Every line below between the line holding "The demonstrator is" and the line holding "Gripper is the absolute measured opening", inclusive, should be repeated exactly, and all other lines omitted.

##### Supplied information

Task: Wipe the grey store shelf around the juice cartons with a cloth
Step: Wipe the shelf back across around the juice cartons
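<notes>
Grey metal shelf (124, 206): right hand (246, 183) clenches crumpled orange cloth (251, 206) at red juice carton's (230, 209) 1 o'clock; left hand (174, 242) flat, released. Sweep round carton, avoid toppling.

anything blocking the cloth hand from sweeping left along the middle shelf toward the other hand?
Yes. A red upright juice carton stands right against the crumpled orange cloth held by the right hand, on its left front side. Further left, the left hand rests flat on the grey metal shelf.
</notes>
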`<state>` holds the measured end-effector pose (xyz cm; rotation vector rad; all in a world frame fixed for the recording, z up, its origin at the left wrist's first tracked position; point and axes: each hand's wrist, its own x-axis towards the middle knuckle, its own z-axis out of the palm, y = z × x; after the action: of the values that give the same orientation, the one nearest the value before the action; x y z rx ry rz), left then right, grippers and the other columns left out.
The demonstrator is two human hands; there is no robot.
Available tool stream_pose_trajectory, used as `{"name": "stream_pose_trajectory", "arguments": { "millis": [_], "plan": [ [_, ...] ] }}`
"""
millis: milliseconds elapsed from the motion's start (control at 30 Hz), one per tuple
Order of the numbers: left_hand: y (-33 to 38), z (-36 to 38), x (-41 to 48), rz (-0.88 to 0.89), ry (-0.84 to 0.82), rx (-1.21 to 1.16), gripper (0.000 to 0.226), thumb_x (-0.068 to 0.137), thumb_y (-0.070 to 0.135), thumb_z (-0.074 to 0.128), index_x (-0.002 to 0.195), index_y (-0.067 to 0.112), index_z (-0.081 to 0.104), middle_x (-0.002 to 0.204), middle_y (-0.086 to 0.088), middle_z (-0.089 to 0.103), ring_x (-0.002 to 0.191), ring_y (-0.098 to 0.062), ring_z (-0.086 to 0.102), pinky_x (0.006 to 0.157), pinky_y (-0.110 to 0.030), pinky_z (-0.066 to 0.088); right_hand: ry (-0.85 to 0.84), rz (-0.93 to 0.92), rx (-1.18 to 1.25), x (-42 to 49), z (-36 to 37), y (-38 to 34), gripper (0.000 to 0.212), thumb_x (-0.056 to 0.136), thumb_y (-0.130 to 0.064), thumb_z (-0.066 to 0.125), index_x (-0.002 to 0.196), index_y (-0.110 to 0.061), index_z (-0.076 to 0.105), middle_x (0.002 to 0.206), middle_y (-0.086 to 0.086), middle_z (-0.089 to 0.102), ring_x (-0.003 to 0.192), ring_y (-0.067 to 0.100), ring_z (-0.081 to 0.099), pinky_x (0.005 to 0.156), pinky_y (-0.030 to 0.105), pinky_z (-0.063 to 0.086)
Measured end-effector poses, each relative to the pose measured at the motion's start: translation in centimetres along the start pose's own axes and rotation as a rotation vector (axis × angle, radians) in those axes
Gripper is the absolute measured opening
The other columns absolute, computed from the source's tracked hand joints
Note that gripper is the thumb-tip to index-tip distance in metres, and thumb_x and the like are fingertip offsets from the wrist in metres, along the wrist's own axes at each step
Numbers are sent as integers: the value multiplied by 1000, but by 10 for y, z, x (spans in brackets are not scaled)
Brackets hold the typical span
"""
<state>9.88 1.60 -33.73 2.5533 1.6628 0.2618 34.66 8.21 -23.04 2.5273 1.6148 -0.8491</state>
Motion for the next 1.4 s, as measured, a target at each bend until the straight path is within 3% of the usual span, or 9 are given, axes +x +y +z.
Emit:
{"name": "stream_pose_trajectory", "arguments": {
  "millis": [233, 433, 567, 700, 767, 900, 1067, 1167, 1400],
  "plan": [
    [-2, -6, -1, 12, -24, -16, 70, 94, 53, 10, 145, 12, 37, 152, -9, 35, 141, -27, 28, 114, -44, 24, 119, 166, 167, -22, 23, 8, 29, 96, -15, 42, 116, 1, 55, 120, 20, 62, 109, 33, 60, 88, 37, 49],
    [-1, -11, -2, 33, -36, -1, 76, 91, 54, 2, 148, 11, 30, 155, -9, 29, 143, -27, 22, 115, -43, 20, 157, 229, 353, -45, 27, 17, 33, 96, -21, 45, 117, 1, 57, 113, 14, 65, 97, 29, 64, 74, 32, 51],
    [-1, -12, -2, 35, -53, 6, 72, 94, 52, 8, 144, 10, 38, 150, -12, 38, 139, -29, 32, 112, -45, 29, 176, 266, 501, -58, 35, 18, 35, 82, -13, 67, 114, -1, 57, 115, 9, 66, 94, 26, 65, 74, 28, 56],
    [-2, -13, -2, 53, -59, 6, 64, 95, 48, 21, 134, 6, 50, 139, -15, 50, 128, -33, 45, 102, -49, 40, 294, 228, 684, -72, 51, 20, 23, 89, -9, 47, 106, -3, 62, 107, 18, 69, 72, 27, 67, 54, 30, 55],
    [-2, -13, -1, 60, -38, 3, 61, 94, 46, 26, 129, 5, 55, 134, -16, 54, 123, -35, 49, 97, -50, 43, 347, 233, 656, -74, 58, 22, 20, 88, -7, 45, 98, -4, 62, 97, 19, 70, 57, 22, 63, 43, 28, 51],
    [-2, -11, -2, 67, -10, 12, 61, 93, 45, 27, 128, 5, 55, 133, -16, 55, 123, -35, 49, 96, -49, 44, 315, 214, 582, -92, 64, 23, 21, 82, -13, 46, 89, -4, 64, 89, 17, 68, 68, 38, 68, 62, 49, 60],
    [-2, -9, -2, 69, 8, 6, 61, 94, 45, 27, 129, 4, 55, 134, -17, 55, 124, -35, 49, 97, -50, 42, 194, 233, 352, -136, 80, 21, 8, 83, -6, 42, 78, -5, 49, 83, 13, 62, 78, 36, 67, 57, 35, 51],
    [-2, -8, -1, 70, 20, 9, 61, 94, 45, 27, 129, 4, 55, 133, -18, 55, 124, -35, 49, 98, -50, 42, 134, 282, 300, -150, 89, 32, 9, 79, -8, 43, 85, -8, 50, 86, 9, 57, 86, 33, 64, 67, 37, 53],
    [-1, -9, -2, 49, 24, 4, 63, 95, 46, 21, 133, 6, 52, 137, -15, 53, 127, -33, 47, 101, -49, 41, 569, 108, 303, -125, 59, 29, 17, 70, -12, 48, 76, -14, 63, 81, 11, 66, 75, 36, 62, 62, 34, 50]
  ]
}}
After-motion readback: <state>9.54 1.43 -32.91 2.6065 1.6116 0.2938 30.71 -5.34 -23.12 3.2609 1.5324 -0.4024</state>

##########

▶ Exercise solution:
The demonstrator is two human hands; there is no robot.
Available tool stream_pose_trajectory, used as `{"name": "stream_pose_trajectory", "arguments": { "millis": [_], "plan": [ [_, ...] ] }}`
"""
millis: milliseconds elapsed from the motion's start (control at 30 Hz), one per tuple
Order of the numbers: left_hand: y (-33 to 38), z (-36 to 38), x (-41 to 48), rz (-0.88 to 0.89), ry (-0.84 to 0.82), rx (-1.21 to 1.16), gripper (0.000 to 0.226), thumb_x (-0.068 to 0.137), thumb_y (-0.070 to 0.135), thumb_z (-0.074 to 0.128), index_x (-0.002 to 0.195), index_y (-0.067 to 0.112), index_z (-0.081 to 0.104), middle_x (-0.002 to 0.204), middle_y (-0.086 to 0.088), middle_z (-0.089 to 0.103), ring_x (-0.002 to 0.191), ring_y (-0.098 to 0.062), ring_z (-0.086 to 0.102), pinky_x (0.006 to 0.157), pinky_y (-0.110 to 0.030), pinky_z (-0.066 to 0.088); right_hand: ry (-0.85 to 0.84), rz (-0.93 to 0.92), rx (-1.18 to 1.25), x (-42 to 49), z (-36 to 37), y (-38 to 34), gripper (0.000 to 0.212), thumb_x (-0.056 to 0.136), thumb_y (-0.130 to 0.064), thumb_z (-0.066 to 0.125), index_x (-0.002 to 0.196), index_y (-0.110 to 0.061), index_z (-0.076 to 0.105), middle_x (0.002 to 0.206), middle_y (-0.086 to 0.086), middle_z (-0.089 to 0.102), ring_x (-0.003 to 0.192), ring_y (-0.067 to 0.100), ring_z (-0.081 to 0.099), pinky_x (0.005 to 0.156), pinky_y (-0.030 to 0.105), pinky_z (-0.063 to 0.086)
Measured end-effector poses, each relative to the pose measured at the motion's start: translation in centimetres along the start pose's own axes and rotation as a rotation vector (axis × angle, radians) in those axes
Gripper is the absolute measured opening

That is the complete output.